Exercise details
The listing below should be written out exactly; please include all of it.

┌─ Dataset excerpt

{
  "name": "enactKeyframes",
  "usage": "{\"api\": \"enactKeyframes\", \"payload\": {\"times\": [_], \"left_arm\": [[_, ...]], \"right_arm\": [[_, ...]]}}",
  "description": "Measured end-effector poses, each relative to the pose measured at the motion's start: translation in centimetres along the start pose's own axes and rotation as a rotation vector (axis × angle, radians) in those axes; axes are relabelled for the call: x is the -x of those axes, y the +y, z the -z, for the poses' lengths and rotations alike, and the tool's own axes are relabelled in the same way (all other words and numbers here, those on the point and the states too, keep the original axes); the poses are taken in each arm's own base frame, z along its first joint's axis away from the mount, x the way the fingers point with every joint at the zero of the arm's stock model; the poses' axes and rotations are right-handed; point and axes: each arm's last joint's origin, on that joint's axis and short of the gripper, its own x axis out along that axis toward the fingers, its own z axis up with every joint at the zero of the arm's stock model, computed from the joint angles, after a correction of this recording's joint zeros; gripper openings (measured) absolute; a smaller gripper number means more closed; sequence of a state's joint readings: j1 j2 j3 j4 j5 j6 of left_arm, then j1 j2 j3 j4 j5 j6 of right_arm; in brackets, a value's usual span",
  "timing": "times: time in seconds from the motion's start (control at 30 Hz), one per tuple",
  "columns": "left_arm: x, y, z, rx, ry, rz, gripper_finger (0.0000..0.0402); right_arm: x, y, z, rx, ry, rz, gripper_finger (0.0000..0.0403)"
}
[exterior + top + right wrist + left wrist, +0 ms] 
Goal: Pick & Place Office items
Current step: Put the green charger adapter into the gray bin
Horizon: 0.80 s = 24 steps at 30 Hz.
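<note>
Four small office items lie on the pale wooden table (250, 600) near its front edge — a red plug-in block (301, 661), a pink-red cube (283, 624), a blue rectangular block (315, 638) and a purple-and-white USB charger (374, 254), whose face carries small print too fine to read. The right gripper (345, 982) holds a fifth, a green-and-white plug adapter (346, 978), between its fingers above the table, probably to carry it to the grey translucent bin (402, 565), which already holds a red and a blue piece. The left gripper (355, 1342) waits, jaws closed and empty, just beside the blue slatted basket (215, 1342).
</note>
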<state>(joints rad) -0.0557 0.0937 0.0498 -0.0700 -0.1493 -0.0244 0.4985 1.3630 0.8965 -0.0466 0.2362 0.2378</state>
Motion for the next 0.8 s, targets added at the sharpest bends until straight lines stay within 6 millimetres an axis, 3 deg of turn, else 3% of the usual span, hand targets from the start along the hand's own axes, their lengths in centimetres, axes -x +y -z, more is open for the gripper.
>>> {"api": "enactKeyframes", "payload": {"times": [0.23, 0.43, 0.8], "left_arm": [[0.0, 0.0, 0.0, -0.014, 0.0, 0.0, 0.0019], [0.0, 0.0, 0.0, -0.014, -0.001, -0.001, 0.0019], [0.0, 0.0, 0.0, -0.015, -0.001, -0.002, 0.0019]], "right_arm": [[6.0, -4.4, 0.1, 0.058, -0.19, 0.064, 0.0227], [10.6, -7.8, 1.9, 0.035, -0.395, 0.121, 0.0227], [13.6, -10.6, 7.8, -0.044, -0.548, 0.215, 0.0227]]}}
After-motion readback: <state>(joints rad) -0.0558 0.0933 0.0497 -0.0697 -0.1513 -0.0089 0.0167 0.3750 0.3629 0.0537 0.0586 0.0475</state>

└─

Output
{
  "name": "enactKeyframes",
  "usage": "{\"api\": \"enactKeyframes\", \"payload\": {\"times\": [_], \"left_arm\": [[_, ...]], \"right_arm\": [[_, ...]]}}",
  "description": "Measured end-effector poses, each relative to the pose measured at the motion's start: translation in centimetres along the start pose's own axes and rotation as a rotation vector (axis × angle, radians) in those axes; axes are relabelled for the call: x is the -x of those axes, y the +y, z the -z, for the poses' lengths and rotations alike, and the tool's own axes are relabelled in the same way (all other words and numbers here, those on the point and the states too, keep the original axes); the poses are taken in each arm's own base frame, z along its first joint's axis away from the mount, x the way the fingers point with every joint at the zero of the arm's stock model; the poses' axes and rotations are right-handed; point and axes: each arm's last joint's origin, on that joint's axis and short of the gripper, its own x axis out along that axis toward the fingers, its own z axis up with every joint at the zero of the arm's stock model, computed from the joint angles, after a correction of this recording's joint zeros; gripper openings (measured) absolute; a smaller gripper number means more closed; sequence of a state's joint readings: j1 j2 j3 j4 j5 j6 of left_arm, then j1 j2 j3 j4 j5 j6 of right_arm; in brackets, a value's usual span",
  "timing": "times: time in seconds from the motion's start (control at 30 Hz), one per tuple",
  "columns": "left_arm: x, y, z, rx, ry, rz, gripper_finger (0.0000..0.0402); right_arm: x, y, z, rx, ry, rz, gripper_finger (0.0000..0.0403)"
}
[exterior + top + right wrist + left wrist, +0 ms] 
Goal: Pick & Place Office items
Current step: Put the green charger adapter into the gray bin
Horizon: 0.80 s = 24 steps at 30 Hz.
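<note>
Four small office items lie on the pale wooden table (250, 600) near its front edge — a red plug-in block (301, 661), a pink-red cube (283, 624), a blue rectangular block (315, 638) and a purple-and-white USB charger (374, 254), whose face carries small print too fine to read. The right gripper (345, 982) holds a fifth, a green-and-white plug adapter (346, 978), between its fingers above the table, probably to carry it to the grey translucent bin (402, 565), which already holds a red and a blue piece. The left gripper (355, 1342) waits, jaws closed and empty, just beside the blue slatted basket (215, 1342).
</note>
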<state>(joints rad) -0.0557 0.0937 0.0498 -0.0700 -0.1493 -0.0244 0.4985 1.3630 0.8965 -0.0466 0.2362 0.2378</state>
Motion for the next 0.8 s, targets added at the sharpest bends until straight lines stay within 6 millimetres an axis, 3 deg of turn, else 3% of the usual span, hand targets from the start along the hand's own axes, their lengths in centimetres, axes -x +y -z, more is open for the gripper.
>>> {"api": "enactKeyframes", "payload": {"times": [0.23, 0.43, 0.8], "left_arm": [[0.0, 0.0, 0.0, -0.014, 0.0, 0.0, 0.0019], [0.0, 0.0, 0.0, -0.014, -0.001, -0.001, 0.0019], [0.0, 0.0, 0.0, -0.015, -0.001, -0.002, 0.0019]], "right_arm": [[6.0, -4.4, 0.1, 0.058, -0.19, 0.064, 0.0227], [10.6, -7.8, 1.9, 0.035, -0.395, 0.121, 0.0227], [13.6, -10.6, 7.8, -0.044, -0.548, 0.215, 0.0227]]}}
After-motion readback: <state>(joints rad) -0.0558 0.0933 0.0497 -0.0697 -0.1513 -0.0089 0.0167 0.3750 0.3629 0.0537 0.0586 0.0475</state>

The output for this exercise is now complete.